Un juez británico otorgó hoy permiso para extraer muestras de sangre al exespía doble ruso Serguéi Skripal y a su hija Yulia, ambos hospitalizados en estado crítico, para llevar a cabo pruebas sobre la sustancia que les envenenó el pasado día 4 en Salisbury (Inglaterra).

Un magistrado de la Corte de Protección de Londres, que evalúa casos relacionados con personas que no pueden tomar decisiones de manera autónoma, dio luz verde a los inspectores de la Organización para la Prohibición de las Armas Químicas (OPAQ) para obtener esas muestras.

Ese organismo evaluará en las próximas semanas la naturaleza de la sustancia con la que fueron atacados Skripal, de 66 años, y su hija, de 33, que, según Londres, es un agente de uso militar fabricado por Rusia.

El magistrado ha autorizado a los doctores del hospital de Salisbury donde ambos permanecen inconscientes que entreguen a los inspectores internacionales tanto las muestras de sangre como copias de las notas médicas sobre el caso.

Los hechos ocurridos en Salisbury afectaron asimismo al agente de policía Nick Bailey, uno de los primeros que acudió al parque donde las dos víctimas fueron encontradas y cuyo estado de salud ha dejado de considerarse grave, indicó hoy la BBC.

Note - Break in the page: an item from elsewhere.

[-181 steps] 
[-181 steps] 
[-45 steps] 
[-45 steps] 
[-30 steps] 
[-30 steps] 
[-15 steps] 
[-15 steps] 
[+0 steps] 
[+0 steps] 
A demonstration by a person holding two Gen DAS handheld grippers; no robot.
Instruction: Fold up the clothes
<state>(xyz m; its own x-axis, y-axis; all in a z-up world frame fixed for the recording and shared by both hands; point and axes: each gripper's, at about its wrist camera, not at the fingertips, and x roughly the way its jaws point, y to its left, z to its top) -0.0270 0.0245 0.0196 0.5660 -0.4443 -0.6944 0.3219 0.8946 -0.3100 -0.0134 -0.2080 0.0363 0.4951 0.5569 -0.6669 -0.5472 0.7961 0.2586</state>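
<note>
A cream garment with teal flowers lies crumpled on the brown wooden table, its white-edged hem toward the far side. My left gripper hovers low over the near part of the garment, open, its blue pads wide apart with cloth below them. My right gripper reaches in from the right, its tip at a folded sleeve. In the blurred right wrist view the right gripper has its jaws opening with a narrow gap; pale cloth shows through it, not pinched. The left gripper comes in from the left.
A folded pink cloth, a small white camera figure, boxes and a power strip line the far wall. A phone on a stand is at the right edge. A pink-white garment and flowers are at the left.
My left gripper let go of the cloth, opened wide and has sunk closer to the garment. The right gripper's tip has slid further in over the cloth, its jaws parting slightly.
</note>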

Un segundo agente, cuya identidad no ha trascendido, puede haber desarrollado síntomas leves, al haber estado en contacto con un objeto contaminado con el agente nervioso, según el periódico "Daily Mail", que señala que el policía puede sufrir una "irritación en la piel".

Una fuente sin identificar aseguró al tabloide que ese agente, que está recibiendo tratamiento como "paciente externo" en un hospital, "muestra signos potenciales de envenenamiento, pero son muy leves, ni mucho menos de la escala de los de Bailey y los Skripal".

"Es posible que estuviera en contacto de forma accidental con un objeto que habría tenido algún tipo de contaminación secundaria", comentó la fuente, que subrayó que sus síntomas "no son lo suficientemente graves" como para mantenerlo ingresado.

Las autoridades sanitarias británicas han informado en los últimos días de que se ha examinado a 38 personas en relación al ataque con un agente químico en Salisbury, entre ellas el antiguo espía ruso que trabajó para la contrainteligencia británica, su hija y el agente Bailey.

Otras 34 personas fueron dadas de alta sin manifestar síntomas de envenenamiento, mientras que otra estaba siendo monitorizada ante la posibilidad de que desarrollara alguna dolencia.

El ataque a Skripal en territorio británico ha llevado a Londres a expulsar a veintitrés diplomáticos rusos, una medida que ha replicado Moscú, que niega su responsabilidad en el suceso.